African Marabou: An Important Butcher Of The Ecosystem

The African marabout is a huge bird with clean habits. Discover the importance of butchers for the balance of ecosystems around the world.
African marabou: an important butcher of the ecosystem

The African marabout is a carrion bird that belongs to the Ciconiidae family. He is the biggest member of your family and one of the biggest flying birds.

The marabou stork inhabits tropical Africa, from Senegal to Eritrea, Ethiopia, Somalia, including Namibia and South Africa. Its scientific name is  Leptoptilos crumenifer,  an animal that frequents aquatic and semi-arid open areas.

The species is not threatened worldwide and its population is suspected to be increasing due to the high availability of remains and carrion as food resources.

Characteristics and eating habits of the African marabout

With a wingspan of almost three meters, the marabout is one of the largest flying birds on the planet. This flying giant has a weight ranging from 6 to 9 kilos and a length in excess of 150 centimeters. When he is erect on his long legs, he is as tall as a human.

Like most storks, the marabout is gregarious. With a very irritable temperament, it also resembles other storks for not being very vocal.

Only in courtship exhibitions does the marabout make different noises. The throat bag is used to make various noises at this time.

These storks are opportunists. Given the inadequacy of their beaks for dismembering corpses, they have to wait to pick up the remains that vultures and other predators dispose of. Their diet is varied, and they feed on birds, invertebrates, rats and lizards.

African marabout eating habits

The African marabout’s bad reputation

It is undeniable that butchers enjoy a bad reputation.  They supposedly eat stinky things and are too lazy or incompetent to track their prey on their own.

The reality is that trapping is simply one of the ways animals make a living. Many different species, including lions, will take advantage if given the opportunity.

In addition, scavengers provide a number of unique services vital to maintaining the ecosystem.

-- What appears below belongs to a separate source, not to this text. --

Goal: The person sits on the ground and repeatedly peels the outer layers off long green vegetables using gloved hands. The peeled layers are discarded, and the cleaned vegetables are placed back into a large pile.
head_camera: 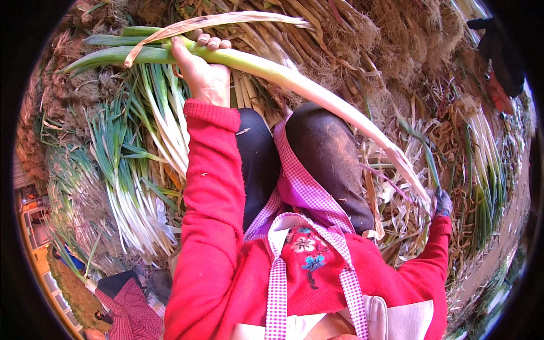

Advantages of the butcher animal for the ecosystem

In nature, the disposition of animals that die is not a trivial matter. In fact,  dead animals pose a health hazard to live animals. This is because dead bodies can be the focus of many diseases.

Hence the importance of butchers, who quickly and efficiently distribute dead biomass for the benefit of the ecosystem. Butchers include a wide variety of species such as crows, vultures and storks such as the African marabout.

marabout habitat

A paradigm shift: the food chain

Previously, ecologists considered  food relationships within an ecological community to be a linear process. 

Under this scheme, plants extracted nutrients from the soil and sunlight, which they passed on to herbivores and then to carnivores. These chains imply a considerable loss of energy in each transfer.

Now experts use a food chain perspective. In this scheme, the work of scavengers and scavengers in these feeding relationships is considered essential.

The network covers all food chains in the same ecosystem: the food chain accepts the fact that  each organism that lives in an ecosystem participates in several food chains, which increases energy efficiency.

The premise is that each food chain is a possible pathway for energy and nutrients to flow through the ecosystem. In the food web of an ecosystem, all food chains are interconnected and overlapping.

Organisms in food webs are grouped into categories called trophic levels. In general terms, these levels are divided into producers (first trophic level), consumers (primary, secondary and tertiary) and decomposers (last trophic level).

Butchers complete the cycle of life. They recycle and return nutrients to the soil or oceans for use by autotrophic organisms. With this work, a new series of food chains begins.

african marabout flying

Advantages of necrophagy for the species

The African marabout, like most butchers, is flexible about what they eat. This is an advantage, as they find it easier to find food compared to creatures whose diets are more restricted.

The practice of necrophagy improves the adaptation of species to new environments. This is true of the African marabout, a species that has expanded its range across sub-Saharan territory.

Although it is mostly sedentary, this stork has some nomadic populations. Populations were seen moving towards the equator after breeding, and others were also seen in Morocco, Spain and Israel.

The African marabout can often associate with humans and can be seen near fishing villages and around dumps.

Its ability to eat a wide variety of foods is an important factor in its success and, ultimately, in the success of other species that live in the areas it inhabits.